Cordaid’s entry into social enterprise and open data went hand in hand. Through open data, the organization invites citizens, funders and others to provide feedback on what the organization is doing and the results that have been achieved.
“We’re saying to the outside world, ‘Have a look,’” said van Eeghen. “It’s very good for internal people too, because you make yourself vulnerable.” He noted that aid organizations often have been criticized for lack of transparency.
Cordaid’s open data program is based on the International Aid Transparency Initiative (IATI – www.aidtransparency.net). While more than 200 organizations and governments worldwide publish their development cooperation data according to IATI standards, Cordaid took the initiative to the next level, sharing all its program and project data, including budgets, targets and results. “The ultimate goal, however, is to inspire all those who share our goals to innovate with us,” Cordaid CEO Simone Filippini wrote in the organization’s 2013 annual report.
By engaging in social entrepreneurship together with “communities of change” – coalitions of private, public and nonprofit actors at the local, national or international level – Cordaid believes it can make a larger contribution to creating flourishing communities.

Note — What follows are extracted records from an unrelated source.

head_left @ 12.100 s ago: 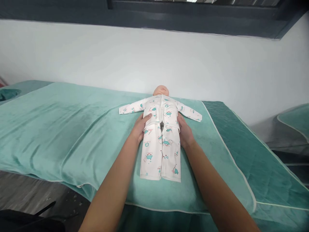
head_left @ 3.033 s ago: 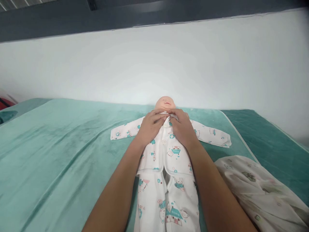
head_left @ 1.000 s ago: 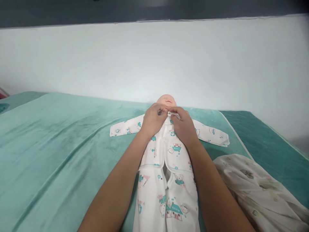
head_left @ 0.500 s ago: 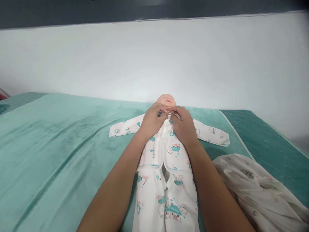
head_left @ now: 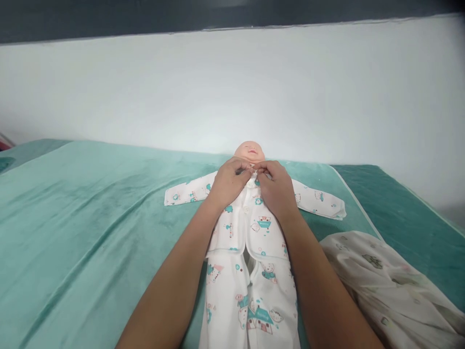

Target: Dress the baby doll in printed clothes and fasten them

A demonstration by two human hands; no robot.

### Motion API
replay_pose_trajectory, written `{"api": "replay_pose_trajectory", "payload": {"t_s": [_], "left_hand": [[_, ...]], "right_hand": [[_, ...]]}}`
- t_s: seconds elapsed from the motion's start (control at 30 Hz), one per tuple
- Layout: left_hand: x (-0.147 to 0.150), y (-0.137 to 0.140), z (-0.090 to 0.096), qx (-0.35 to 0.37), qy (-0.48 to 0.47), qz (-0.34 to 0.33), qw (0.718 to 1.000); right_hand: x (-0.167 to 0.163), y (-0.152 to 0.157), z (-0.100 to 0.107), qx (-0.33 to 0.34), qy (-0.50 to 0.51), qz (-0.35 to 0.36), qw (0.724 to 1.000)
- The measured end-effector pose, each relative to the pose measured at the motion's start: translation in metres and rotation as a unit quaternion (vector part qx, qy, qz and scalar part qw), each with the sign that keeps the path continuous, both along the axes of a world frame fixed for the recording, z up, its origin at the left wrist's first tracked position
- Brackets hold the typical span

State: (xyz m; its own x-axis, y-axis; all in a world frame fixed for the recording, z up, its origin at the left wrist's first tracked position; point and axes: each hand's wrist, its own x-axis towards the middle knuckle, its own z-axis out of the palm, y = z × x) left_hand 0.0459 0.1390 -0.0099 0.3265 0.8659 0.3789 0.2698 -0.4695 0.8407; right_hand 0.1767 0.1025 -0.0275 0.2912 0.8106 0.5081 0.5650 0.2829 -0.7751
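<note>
A baby doll (head_left: 250, 151) lies on its back, its head toward the wall. It wears a white printed baby jacket (head_left: 267, 232) with both sleeves stretched out sideways, and matching printed trousers (head_left: 225, 300). At the collar, my left hand (head_left: 231, 180) pinches the jacket's neck edge from the left. My right hand (head_left: 275, 186) pinches the same edge from the right, fingertips almost meeting the left ones just under the doll's chin. Below the hands, the jacket front hangs together at a button (head_left: 246, 210) and parts toward the hem. My fingers hide the topmost fastening.
A teal blanket (head_left: 90, 232) spreads under the doll, with a darker teal cover (head_left: 407, 213) at the right. Crumpled white patterned cloth (head_left: 385, 286) lies beside my right forearm. Behind the doll rises a white wall (head_left: 232, 87).
Both hands stay at the collar. The fingertips have shifted slightly, and the collar fabric between them sits flatter and closer together. The doll and clothes otherwise lie as before.
</note>
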Motion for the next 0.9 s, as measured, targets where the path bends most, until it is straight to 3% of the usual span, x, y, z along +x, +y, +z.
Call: {"api": "replay_pose_trajectory", "payload": {"t_s": [0.4, 0.67, 0.9], "left_hand": [[-0.002, -0.001, -0.001, 0.001, 0.017, 0.024, 1.000], [-0.008, -0.018, 0.003, -0.024, -0.022, 0.029, 0.999], [-0.019, -0.039, -0.001, -0.033, -0.034, 0.012, 0.999]], "right_hand": [[0.001, 0.001, -0.001, -0.006, 0.039, 0.013, 0.999], [0.002, -0.007, 0.008, 0.003, 0.110, 0.040, 0.993], [-0.005, -0.037, 0.006, 0.020, 0.042, 0.046, 0.998]]}}
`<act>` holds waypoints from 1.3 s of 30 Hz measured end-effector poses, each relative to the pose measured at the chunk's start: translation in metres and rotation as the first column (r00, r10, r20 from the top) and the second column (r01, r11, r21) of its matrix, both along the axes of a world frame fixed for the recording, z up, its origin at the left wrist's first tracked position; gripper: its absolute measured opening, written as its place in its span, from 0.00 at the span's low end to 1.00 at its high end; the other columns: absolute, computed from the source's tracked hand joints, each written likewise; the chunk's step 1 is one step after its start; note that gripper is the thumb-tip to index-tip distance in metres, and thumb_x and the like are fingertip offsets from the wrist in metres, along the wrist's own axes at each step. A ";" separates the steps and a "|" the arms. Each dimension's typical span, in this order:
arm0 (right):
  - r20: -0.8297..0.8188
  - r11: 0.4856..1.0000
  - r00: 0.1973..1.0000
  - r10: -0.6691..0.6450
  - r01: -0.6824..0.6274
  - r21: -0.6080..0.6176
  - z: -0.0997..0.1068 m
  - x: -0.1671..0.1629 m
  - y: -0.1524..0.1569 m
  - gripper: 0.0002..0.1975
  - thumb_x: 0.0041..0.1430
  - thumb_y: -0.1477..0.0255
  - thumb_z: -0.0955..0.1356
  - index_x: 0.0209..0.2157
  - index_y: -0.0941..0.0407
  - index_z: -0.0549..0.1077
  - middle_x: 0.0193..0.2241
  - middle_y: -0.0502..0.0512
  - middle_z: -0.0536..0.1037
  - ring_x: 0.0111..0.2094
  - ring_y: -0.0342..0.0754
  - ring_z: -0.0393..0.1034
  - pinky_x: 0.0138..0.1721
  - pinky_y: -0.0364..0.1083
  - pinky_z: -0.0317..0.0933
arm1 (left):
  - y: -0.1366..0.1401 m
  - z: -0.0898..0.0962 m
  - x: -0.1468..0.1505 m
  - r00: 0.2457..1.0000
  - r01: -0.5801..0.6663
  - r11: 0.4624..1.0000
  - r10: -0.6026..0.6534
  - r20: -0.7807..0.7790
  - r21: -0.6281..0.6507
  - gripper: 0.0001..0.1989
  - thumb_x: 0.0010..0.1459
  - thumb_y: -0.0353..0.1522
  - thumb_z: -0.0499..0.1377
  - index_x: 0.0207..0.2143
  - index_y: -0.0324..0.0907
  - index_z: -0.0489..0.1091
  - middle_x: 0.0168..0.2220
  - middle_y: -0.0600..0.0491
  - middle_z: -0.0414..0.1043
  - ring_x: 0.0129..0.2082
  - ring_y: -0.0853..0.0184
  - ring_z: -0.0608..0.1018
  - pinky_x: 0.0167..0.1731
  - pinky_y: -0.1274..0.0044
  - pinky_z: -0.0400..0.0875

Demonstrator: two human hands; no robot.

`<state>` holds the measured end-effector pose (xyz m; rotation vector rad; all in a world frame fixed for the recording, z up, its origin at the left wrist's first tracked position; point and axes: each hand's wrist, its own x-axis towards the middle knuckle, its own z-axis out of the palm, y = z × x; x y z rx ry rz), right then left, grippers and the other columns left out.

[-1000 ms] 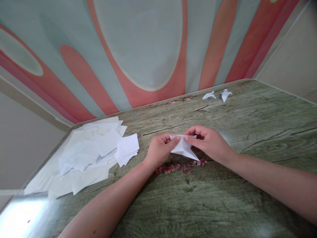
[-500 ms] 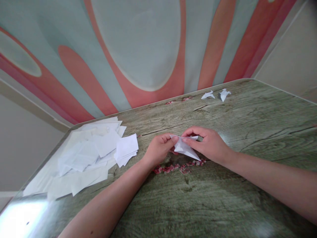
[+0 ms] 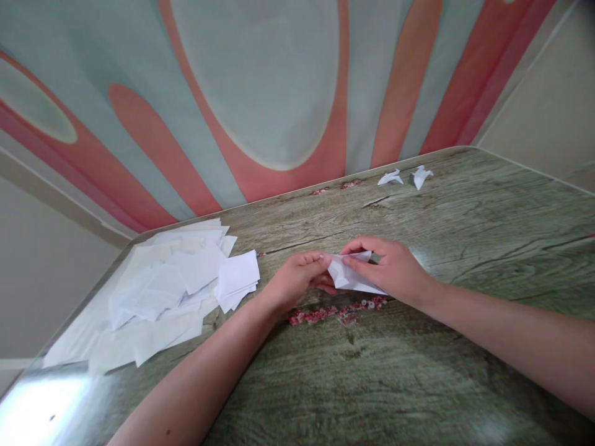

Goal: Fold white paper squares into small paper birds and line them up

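Observation:
A partly folded sheet of white paper [image 3: 354,277] is held between my two hands, over the middle of the table. My left hand [image 3: 301,277] pinches its left corner between thumb and fingers. On the other side, my right hand [image 3: 390,266] grips the upper right part, thumb in front and fingers behind. The paper's lower point slants down to the right, below my right thumb. Parts of the folds are hidden by my fingers.
To the left, a spread of loose white sheets [image 3: 162,291] covers the table [image 3: 353,384], with a small stack of square papers [image 3: 238,274] at its right edge. Two folded paper birds, one left [image 3: 390,178] and one right [image 3: 421,177], stand near the back wall.
The folded paper has turned slightly, its lower point swinging to the right and up. My left hand has shifted a little, and more of its lower fingers show.

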<state>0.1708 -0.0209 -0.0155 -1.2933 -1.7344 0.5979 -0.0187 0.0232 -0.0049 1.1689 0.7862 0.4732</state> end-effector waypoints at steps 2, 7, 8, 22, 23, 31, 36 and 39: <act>0.011 0.999 1.000 0.018 -0.018 0.044 -0.001 0.001 0.000 0.05 0.55 0.75 0.67 0.33 0.53 0.76 0.32 0.49 0.79 0.35 0.45 0.72 0.37 0.44 0.62 | 0.003 0.000 -0.004 0.999 0.039 0.996 -0.036 0.033 -0.082 0.17 0.52 0.42 0.63 0.32 0.35 0.73 0.26 0.50 0.74 0.25 0.69 0.76 0.31 0.75 0.73; 0.037 0.993 0.998 0.058 -0.061 0.104 -0.002 0.001 -0.001 0.05 0.56 0.76 0.67 0.33 0.54 0.75 0.31 0.49 0.78 0.34 0.44 0.71 0.37 0.44 0.62 | 0.006 0.000 -0.008 0.995 0.102 0.985 -0.099 0.029 -0.140 0.20 0.55 0.45 0.60 0.36 0.36 0.73 0.31 0.45 0.77 0.29 0.67 0.78 0.35 0.72 0.74; 0.045 0.992 0.997 0.065 -0.069 0.108 -0.002 0.001 -0.001 0.05 0.56 0.76 0.67 0.33 0.54 0.75 0.31 0.49 0.77 0.34 0.44 0.71 0.37 0.43 0.61 | 0.006 0.000 -0.007 0.995 0.104 0.984 -0.102 0.021 -0.146 0.20 0.55 0.46 0.60 0.36 0.35 0.73 0.31 0.45 0.77 0.29 0.67 0.79 0.35 0.72 0.74; 0.025 0.993 0.999 -0.020 0.023 -0.115 -0.001 0.001 -0.001 0.11 0.61 0.63 0.64 0.38 0.53 0.74 0.31 0.50 0.78 0.30 0.45 0.71 0.32 0.45 0.63 | 0.000 0.002 -0.001 0.956 -0.076 0.974 0.132 -0.262 0.212 0.09 0.58 0.34 0.58 0.38 0.39 0.73 0.30 0.52 0.76 0.27 0.70 0.77 0.33 0.77 0.73; 0.014 0.992 0.999 -0.029 0.031 -0.126 0.000 0.001 -0.001 0.11 0.60 0.63 0.64 0.38 0.53 0.74 0.31 0.50 0.78 0.31 0.45 0.71 0.32 0.45 0.64 | -0.002 0.004 0.001 0.933 -0.067 0.931 0.186 -0.309 0.358 0.09 0.58 0.33 0.57 0.39 0.40 0.74 0.31 0.53 0.76 0.29 0.70 0.77 0.33 0.77 0.72; 0.065 0.997 0.995 -0.079 0.079 -0.002 0.001 -0.002 -0.003 0.06 0.56 0.70 0.67 0.37 0.54 0.74 0.36 0.53 0.77 0.36 0.47 0.70 0.35 0.46 0.63 | -0.017 0.010 0.002 0.845 0.177 0.500 0.365 -0.391 0.848 0.10 0.63 0.31 0.53 0.43 0.43 0.72 0.40 0.53 0.78 0.39 0.67 0.78 0.39 0.78 0.70; 0.036 0.983 0.982 -0.184 0.184 0.010 0.013 -0.001 -0.008 0.11 0.59 0.64 0.66 0.27 0.55 0.72 0.25 0.51 0.72 0.27 0.45 0.66 0.29 0.44 0.58 | -0.017 0.003 -0.002 0.812 0.219 0.323 0.463 -0.355 0.921 0.13 0.64 0.33 0.51 0.48 0.41 0.68 0.43 0.50 0.77 0.40 0.66 0.79 0.40 0.76 0.72; -0.067 0.955 0.994 -0.081 0.058 -0.291 0.017 -0.003 -0.011 0.18 0.60 0.57 0.63 0.24 0.55 0.71 0.16 0.47 0.68 0.19 0.42 0.60 0.20 0.43 0.51 | -0.017 0.000 -0.005 0.787 0.276 0.215 0.509 -0.348 0.937 0.15 0.65 0.34 0.50 0.52 0.40 0.65 0.43 0.48 0.77 0.40 0.65 0.79 0.42 0.75 0.73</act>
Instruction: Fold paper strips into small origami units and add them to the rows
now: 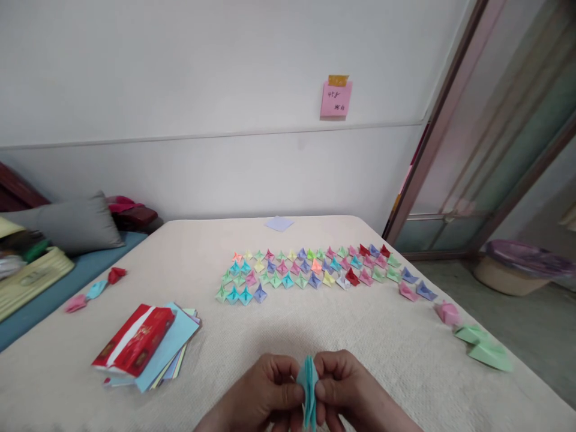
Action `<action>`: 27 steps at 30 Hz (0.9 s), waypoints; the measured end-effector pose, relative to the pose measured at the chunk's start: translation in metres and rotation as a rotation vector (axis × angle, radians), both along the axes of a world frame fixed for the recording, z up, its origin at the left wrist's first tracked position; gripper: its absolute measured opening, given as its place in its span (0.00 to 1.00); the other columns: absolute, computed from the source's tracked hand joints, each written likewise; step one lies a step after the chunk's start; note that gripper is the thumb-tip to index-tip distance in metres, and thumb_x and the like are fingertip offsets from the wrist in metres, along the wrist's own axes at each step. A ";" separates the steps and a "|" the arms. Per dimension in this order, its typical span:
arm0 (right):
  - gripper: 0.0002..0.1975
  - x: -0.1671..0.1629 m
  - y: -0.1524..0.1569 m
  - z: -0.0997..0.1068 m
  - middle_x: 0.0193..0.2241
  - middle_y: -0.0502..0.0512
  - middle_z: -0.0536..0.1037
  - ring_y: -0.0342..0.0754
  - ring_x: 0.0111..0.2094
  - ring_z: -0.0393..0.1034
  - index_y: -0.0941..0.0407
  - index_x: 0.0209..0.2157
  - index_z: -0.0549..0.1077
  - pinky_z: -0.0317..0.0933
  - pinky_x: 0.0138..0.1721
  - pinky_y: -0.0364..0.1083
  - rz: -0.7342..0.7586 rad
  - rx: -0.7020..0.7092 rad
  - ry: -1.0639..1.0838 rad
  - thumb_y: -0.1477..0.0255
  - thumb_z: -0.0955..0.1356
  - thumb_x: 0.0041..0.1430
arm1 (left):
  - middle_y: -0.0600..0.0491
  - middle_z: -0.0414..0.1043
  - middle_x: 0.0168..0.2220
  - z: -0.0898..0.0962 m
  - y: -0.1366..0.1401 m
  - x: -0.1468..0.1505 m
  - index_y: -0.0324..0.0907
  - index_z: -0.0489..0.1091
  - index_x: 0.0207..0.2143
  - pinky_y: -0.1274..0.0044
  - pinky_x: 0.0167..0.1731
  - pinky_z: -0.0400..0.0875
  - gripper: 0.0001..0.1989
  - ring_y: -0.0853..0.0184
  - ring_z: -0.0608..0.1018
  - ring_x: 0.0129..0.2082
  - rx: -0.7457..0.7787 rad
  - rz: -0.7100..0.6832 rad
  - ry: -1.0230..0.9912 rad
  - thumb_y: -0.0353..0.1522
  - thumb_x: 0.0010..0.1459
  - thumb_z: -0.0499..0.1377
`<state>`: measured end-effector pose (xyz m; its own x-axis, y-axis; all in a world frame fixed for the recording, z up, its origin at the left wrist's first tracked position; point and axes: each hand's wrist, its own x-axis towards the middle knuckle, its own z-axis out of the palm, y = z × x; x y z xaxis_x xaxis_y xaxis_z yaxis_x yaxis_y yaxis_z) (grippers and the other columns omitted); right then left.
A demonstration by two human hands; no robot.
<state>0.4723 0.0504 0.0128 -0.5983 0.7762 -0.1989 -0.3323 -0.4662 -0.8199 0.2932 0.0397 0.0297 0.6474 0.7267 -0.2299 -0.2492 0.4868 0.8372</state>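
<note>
Between my two hands stands a light-blue folded paper (308, 390), its layers upright and edge-on to me. My left hand (274, 393) pinches it from the left with thumb and fingers, and my right hand (339, 387) does the same from the right. Both hands are low in the middle of the view, above the cloth-covered table (216, 348). Farther off, several rows of small folded paper boats (288, 280) in many colours spread across the cloth. The lower fingers and the bottom of the folded paper are partly cut off by the view's edge.
To the left, a red tissue packet (139, 339) lies on a stack of coloured paper sheets (180, 336). Red, blue and pink folded pieces (96, 289) sit near the left edge. Along the right edge lie green folded papers (488, 351). A lilac sheet (279, 224) is at the back.
</note>
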 end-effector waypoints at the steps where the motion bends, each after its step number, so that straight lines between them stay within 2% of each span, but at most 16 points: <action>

Measuring what flourishing communities look like is an important focus of its efforts. For example, Cordaid works with local women to define measures to assess their role in society. “We help them create a methodology and an index through which to measure change,” van Eeghen said. The measures might be on the political or economic level, or they may relate to a specific conflict. In Colombia, for example, they include the extent to which women have access to capital, own land, are involved in the political arena, and influence how tax money is spent.
“We take the community as the starting point of how they want to measure something. They define it within their own realm of interest, their own realm of needs – not my needs or yours, but from their perspective,” van Eeghen noted. Especially in post-conflict countries, women are a major force for change – and for good reason, he said. While men have been conditioned to respond to conflict with aggression, women “have different ways of dealing with conflict situations.”
“You don’t see change in the short term, but as time goes by you look and you really do see it,” he said.
Van Eeghen said he is “more than willing” to share Cordaid’s experience with other philanthropists. The first step in the change process, which began in 2012, was to give staff members $2,500 to invest in themselves. “[We told them] to find out for yourself how well you fit into this new model. ... At the end of the year some people said, ‘It’s not my piece of cake; I don’t feel comfortable with this.’” They were given time to find another job.
Those who wanted to stay went through intensive training. The top management team participated in a year-long program on social enterprise through the University of Amsterdam. The 12 team members spent a full day every other week getting to know each other well and redefining their own role within the organization. Cordaid also created a social enterprise incubator where staff members can test innovative ideas. “Then 7,000 people around the world shoot at your idea,” van Eeghen joked. “At some point the person says, ‘I would like to formulate it into a project and validate the idea.’”
Van Eeghen advises philanthropies interested in social enterprise to start with their “why?”
“Don’t look at the ‘hows’ and ‘whats’ – start with what is it that is triggering you, whether you’re a family foundation or an international aid agency. If you don’t do that you have to come back to it again,” Van Eeghen warned. “What is the motive that is triggering you for change or discussions about change? For a lot of people, the social enterprise model fits very well.”